I’ve gotten these from a mix of sources, so I’ll mention in the review whether these books were ARCs sent to me by the publishers or whether I read them via NetGalley. I’ll also let you know when they were/will be published.
I’d also just like to bring your attention once again to the Black Lives Matter carrd. Please take some time today to sign petitions or make a donation to the BLM movement.
Here Be Wizards by Sarah Mussi – 4 stars
I was kindly sent a review copy of Here Be Wizards by Shrine Bell. This is the third and final book in Sarah Mussi’s Snowdonia Chronicles (check out my reviews of book one and book two if you’re interested in seeing my thoughts on the series so far!) and concludes the story of Ellie Morgan and her true love, Henry (who is a dragon, btw).

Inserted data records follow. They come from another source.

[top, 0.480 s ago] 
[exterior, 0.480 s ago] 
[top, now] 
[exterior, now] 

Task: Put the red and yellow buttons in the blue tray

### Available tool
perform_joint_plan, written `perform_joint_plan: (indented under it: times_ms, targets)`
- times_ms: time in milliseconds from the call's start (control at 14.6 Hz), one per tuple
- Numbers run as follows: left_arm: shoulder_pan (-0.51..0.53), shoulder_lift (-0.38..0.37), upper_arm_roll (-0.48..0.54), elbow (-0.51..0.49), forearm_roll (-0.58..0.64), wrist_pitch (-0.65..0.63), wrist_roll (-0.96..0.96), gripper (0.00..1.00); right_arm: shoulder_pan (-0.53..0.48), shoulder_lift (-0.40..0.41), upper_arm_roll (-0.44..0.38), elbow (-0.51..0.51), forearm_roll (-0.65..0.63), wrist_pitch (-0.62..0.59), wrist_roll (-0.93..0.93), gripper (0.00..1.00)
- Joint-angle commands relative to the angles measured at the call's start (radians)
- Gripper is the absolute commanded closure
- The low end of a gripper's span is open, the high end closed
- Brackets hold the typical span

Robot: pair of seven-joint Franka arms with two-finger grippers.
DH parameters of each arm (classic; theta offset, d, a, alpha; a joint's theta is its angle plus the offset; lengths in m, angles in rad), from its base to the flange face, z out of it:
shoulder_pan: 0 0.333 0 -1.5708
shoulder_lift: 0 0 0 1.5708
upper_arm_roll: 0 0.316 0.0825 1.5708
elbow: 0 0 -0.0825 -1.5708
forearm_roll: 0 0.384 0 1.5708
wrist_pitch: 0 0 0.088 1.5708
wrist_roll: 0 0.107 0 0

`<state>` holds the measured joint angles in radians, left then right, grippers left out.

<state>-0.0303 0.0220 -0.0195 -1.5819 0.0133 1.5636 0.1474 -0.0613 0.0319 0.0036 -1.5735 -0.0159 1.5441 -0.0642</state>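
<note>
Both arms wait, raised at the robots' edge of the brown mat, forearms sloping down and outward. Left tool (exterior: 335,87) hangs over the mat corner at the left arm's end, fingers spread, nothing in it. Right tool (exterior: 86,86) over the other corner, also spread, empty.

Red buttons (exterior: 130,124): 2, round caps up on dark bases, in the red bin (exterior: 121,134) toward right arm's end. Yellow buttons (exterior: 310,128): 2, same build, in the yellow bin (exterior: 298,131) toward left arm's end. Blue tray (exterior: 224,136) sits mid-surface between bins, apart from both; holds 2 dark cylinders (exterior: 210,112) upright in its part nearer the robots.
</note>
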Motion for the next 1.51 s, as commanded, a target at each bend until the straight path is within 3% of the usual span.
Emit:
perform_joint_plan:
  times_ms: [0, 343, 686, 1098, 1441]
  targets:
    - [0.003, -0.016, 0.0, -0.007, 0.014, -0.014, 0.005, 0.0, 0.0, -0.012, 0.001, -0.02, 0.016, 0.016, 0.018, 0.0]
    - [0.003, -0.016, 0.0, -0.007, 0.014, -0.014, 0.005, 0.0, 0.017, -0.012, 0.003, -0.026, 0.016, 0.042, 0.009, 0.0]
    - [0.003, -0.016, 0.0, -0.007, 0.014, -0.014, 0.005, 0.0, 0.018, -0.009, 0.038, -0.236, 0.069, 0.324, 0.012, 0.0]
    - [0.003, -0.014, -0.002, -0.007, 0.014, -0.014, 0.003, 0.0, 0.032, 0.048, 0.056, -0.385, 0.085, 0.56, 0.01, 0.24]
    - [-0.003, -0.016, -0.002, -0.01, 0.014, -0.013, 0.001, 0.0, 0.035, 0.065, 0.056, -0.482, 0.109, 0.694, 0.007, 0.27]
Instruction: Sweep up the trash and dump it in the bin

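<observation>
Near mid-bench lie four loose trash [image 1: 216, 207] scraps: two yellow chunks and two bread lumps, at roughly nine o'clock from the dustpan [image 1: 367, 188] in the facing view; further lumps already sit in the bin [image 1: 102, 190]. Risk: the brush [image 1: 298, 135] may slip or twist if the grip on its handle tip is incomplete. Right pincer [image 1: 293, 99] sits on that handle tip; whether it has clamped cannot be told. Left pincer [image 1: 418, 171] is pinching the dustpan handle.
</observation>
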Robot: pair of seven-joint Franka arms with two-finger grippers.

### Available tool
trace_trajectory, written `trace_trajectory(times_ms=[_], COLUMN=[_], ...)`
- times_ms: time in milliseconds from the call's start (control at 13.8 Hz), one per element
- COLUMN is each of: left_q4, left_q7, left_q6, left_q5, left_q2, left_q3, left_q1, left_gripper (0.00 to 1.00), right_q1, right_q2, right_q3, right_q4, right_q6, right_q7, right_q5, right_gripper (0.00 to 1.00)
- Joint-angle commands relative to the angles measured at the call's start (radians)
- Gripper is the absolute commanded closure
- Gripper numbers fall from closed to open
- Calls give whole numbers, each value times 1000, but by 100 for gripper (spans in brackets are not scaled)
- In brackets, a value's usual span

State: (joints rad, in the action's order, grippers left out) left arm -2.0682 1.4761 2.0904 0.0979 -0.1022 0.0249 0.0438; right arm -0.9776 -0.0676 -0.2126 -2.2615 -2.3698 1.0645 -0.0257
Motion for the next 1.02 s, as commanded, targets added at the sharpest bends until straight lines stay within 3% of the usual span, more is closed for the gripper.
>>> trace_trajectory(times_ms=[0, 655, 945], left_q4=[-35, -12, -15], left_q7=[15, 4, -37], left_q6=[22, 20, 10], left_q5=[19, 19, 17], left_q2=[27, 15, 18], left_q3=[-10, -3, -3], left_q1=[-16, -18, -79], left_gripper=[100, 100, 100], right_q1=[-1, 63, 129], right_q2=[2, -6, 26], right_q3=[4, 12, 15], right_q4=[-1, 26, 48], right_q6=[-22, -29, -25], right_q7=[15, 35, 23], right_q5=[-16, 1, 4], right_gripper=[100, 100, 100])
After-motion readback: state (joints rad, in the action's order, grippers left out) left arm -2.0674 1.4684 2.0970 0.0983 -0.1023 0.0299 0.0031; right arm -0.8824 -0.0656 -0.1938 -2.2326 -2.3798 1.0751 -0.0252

I was planning on rereading the first two books in the Snowdonia Chronicles before picking up book three, but then I remembered that Sarah Mussi handily includes little asides to the reader in the footnotes, recapping the previous action in a fresh and interesting way. It easily helped me remember why I loved book two so much (and why book one was a struggle…) and meant that I could enjoy the third book as though only a few months had passed between releases, rather than almost three years!
Going into Here Be Wizards, I just couldn’t possibly imagine a way that this story could conclude. When we rejoin our Welsh crew, Henry is stuck in an eternal battle under a mountain with the White Dragon, Sir Oswald. Ellie has no idea if she will ever see him again, and even if he does win the battle there’s still the tiniest little problem with their relationship: Henry is an immortal dragon, and Ellie is a mortal girl. Even if they do reunite, there’s not much hope of their relationship lasting the test of time.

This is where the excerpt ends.